Need new drives to upgrade our 10k SAS 6Gbps 2.5 hotplugs; recommendations?

RavinDJ

2[H]4U
Joined
Apr 9, 2002
Messages
4,026
We have a Dell PowerEdge R720 and we currently have three (3) 900GB 10K RPM SAS 6Gbps 2.5in Hot-plug Hard Drive in RAID 5 for a total of 1.8TB of storage. The server has 32GB of RAM and an Intel Xeon E5-2620 CPU @ 2.00Ghz.

We would like to upgrade our drives to more storage and hopefully more speed. Looking for a total of 2.5-3.0TB of storage and could use an increase in speed, as well.

We have the 2.5" Chassis with up to 8 Hard Drives and a Dell Perc H710 RAID controller.

I would like to add new drives at a reasonable price (not looking to go under $400 but not looking to go over $4,000).

Any recommendations on which drives, what number of those drives, and in what RAID configuration to get?
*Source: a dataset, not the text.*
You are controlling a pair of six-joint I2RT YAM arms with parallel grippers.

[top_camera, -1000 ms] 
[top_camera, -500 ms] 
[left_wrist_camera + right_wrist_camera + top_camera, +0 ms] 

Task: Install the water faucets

Any help will be greatly appreciated.

Thanks!!!
 
Joined
Dec 1, 2004
Messages
966
Move to consumer SSD drives. If you're looking for ~3TB of space, then I would add 4x 1TB Samsung 860 EVO SSDs in RAID 5. That'll give you 3 TB (2.73 TB really) capacity, and compared to any spinning disk will seem *lightning* fast. The 1TB drives are currently ~$150/each, so that puts your upgrade in the $600 range. You also might have to buy one drive sled, because a lot of Dells come with 'dummy' trays in the slots that aren't populated.

Obviously if you need more space, then you can just buy more drives - if you spend $1200 you can get 8x 1TB SSDs and run them in RAID6 for extra redundancy.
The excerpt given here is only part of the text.